#### WHAT TO WORK ON
Could you print the stretch of lines below from the one with "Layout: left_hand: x" through the one with "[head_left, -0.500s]", exactly as they stand and without any pictures?

#### SUPPLIED INFORMATION
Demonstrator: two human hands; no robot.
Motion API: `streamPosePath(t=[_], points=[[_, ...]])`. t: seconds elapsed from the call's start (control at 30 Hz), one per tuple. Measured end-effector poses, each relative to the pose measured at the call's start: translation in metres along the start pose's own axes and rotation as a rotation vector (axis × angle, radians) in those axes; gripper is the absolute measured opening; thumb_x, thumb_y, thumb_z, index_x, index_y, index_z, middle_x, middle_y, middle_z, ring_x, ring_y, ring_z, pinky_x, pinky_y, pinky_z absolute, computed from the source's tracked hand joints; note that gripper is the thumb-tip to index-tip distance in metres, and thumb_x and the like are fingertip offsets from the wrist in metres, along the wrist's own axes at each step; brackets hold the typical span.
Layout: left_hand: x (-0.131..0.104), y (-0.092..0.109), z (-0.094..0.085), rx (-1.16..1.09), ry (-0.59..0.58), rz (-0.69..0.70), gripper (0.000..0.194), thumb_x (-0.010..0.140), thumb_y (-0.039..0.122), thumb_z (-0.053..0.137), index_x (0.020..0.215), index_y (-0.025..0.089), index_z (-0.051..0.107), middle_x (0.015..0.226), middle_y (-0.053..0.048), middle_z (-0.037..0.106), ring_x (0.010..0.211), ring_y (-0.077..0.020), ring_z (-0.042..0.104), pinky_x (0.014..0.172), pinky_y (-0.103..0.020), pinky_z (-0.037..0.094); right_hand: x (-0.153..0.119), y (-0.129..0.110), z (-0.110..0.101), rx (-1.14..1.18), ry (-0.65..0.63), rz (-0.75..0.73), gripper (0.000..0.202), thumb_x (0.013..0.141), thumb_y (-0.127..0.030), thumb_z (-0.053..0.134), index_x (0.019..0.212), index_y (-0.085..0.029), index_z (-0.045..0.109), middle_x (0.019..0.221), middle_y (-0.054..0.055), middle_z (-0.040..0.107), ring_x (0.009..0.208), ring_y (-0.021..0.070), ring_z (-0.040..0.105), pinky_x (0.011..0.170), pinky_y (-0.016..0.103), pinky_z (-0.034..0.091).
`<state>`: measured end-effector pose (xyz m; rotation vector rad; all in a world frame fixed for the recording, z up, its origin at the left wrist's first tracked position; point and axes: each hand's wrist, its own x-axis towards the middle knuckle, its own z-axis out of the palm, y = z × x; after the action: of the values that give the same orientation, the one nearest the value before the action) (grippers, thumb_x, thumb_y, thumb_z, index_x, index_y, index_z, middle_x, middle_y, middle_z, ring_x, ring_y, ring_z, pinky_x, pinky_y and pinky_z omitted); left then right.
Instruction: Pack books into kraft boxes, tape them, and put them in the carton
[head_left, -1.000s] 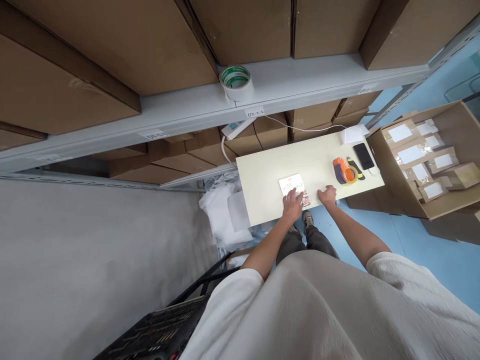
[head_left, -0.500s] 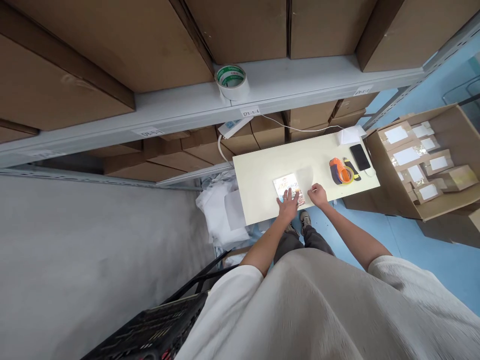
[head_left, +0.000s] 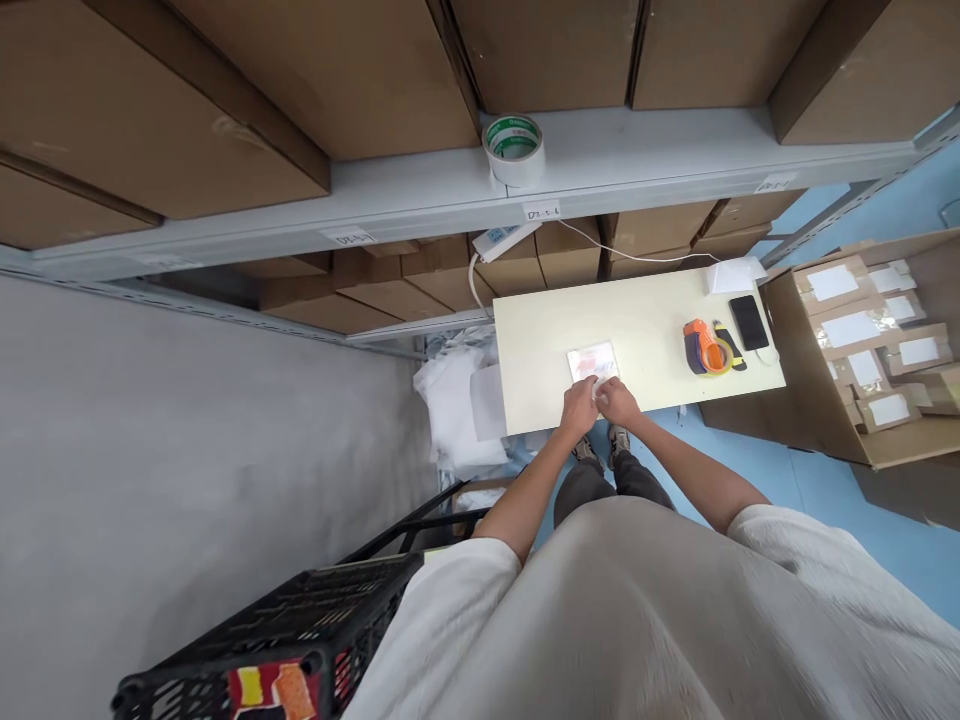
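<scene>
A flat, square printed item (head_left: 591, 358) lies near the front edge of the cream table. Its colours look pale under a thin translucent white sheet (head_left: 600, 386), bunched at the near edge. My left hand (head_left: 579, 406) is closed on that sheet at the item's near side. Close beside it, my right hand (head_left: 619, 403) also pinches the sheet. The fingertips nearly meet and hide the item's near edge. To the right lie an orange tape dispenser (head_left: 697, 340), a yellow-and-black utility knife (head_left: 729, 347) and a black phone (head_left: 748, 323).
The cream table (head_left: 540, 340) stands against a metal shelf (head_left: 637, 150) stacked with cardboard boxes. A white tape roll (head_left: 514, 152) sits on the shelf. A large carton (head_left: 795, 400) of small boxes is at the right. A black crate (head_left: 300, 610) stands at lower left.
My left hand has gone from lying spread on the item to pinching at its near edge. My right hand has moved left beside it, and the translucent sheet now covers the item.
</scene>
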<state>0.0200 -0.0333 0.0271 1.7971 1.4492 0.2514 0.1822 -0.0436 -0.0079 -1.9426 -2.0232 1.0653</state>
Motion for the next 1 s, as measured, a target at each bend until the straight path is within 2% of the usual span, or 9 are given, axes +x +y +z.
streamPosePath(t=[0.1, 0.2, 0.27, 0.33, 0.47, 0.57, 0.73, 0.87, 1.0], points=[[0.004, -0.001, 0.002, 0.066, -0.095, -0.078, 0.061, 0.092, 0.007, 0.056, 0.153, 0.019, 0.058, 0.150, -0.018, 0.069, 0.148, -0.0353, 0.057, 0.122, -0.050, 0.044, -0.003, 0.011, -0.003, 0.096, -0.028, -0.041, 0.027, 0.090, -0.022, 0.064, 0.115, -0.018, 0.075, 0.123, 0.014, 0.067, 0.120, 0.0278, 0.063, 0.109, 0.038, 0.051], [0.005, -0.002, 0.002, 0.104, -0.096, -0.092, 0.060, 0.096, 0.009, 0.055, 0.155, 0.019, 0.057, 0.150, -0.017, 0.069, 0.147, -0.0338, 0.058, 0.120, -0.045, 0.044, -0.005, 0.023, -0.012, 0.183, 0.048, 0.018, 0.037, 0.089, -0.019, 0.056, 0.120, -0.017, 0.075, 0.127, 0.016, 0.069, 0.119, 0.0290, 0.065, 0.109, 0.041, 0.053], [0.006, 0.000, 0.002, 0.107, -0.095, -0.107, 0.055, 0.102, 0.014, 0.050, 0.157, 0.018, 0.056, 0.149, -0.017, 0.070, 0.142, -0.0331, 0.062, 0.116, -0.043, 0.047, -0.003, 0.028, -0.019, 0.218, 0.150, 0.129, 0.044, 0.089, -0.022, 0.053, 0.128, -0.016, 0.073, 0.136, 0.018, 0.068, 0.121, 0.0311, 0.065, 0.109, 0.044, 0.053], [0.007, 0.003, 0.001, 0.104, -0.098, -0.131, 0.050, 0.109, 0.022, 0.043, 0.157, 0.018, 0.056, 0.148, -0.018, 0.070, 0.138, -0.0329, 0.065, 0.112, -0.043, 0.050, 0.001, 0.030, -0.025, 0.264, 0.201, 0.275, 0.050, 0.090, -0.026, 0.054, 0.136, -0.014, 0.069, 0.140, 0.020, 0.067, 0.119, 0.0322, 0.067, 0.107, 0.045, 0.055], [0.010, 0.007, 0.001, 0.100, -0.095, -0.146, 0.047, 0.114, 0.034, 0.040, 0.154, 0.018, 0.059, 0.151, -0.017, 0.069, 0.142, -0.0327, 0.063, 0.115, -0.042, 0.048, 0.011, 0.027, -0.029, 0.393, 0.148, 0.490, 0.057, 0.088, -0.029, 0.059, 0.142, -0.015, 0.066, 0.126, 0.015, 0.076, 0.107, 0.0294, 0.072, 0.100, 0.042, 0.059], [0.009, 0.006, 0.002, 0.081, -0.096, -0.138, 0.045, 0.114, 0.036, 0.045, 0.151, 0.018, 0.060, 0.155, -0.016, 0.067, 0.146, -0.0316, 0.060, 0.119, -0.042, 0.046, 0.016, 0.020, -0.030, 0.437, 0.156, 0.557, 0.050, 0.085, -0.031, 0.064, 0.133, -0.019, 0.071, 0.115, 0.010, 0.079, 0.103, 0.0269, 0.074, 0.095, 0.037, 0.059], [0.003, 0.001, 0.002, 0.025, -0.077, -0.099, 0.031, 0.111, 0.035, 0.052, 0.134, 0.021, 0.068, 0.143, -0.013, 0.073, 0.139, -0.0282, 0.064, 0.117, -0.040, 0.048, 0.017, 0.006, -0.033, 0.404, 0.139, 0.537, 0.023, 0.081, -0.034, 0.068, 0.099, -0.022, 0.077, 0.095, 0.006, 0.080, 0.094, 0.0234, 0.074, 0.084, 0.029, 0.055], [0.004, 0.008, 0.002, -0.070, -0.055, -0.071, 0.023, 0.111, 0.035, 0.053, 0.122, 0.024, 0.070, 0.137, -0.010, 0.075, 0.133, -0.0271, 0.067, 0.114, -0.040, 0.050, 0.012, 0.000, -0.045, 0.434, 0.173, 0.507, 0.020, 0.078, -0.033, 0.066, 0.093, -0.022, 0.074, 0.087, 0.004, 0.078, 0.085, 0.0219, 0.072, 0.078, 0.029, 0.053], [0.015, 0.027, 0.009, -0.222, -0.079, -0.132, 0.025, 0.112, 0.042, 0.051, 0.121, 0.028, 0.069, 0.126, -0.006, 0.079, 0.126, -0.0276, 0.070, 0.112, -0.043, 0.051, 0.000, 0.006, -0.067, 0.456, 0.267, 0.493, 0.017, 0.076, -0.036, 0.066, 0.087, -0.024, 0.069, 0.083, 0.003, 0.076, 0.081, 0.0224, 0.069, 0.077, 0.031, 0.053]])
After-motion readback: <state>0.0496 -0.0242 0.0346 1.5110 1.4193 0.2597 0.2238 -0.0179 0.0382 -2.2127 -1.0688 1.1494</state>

#### EXERCISE RESULT
Layout: left_hand: x (-0.131..0.104), y (-0.092..0.109), z (-0.094..0.085), rx (-1.16..1.09), ry (-0.59..0.58), rz (-0.69..0.70), gripper (0.000..0.194), thumb_x (-0.010..0.140), thumb_y (-0.039..0.122), thumb_z (-0.053..0.137), index_x (0.020..0.215), index_y (-0.025..0.089), index_z (-0.051..0.107), middle_x (0.015..0.226), middle_y (-0.053..0.048), middle_z (-0.037..0.106), ring_x (0.010..0.211), ring_y (-0.077..0.020), ring_z (-0.042..0.104), pinky_x (0.014..0.172), pinky_y (-0.103..0.020), pinky_z (-0.037..0.094); right_hand: x (-0.153..0.119), y (-0.129..0.110), z (-0.110..0.101), rx (-1.14..1.18), ry (-0.65..0.63), rz (-0.75..0.73), gripper (0.000..0.202), thumb_x (0.013..0.141), thumb_y (-0.127..0.030), thumb_z (-0.053..0.134), index_x (0.019..0.212), index_y (-0.085..0.029), index_z (-0.045..0.109), middle_x (0.019..0.221), middle_y (-0.054..0.055), middle_z (-0.040..0.107), ring_x (0.009..0.208), ring_y (-0.021..0.070), ring_z (-0.040..0.105), pinky_x (0.011..0.170), pinky_y (-0.016..0.103), pinky_z (-0.034..0.091).
`<state>`: measured end-effector pose (xyz m; rotation vector rad; all in a world frame fixed for the recording, z up, its origin at the left wrist's first tracked position; point and axes: each hand's wrist, its own x-axis towards the middle knuckle, its own z-axis out of the palm, y = z × x; after the action: of the values that give the same orientation, the one nearest the value before the action) (grippers, thumb_x, thumb_y, thumb_z, index_x, index_y, index_z, middle_x, middle_y, middle_z, ring_x, ring_y, ring_z, pinky_x, pinky_y and pinky_z omitted); left then right.
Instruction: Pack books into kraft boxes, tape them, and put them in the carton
[head_left, -1.000s] 
[head_left, -0.500s] 

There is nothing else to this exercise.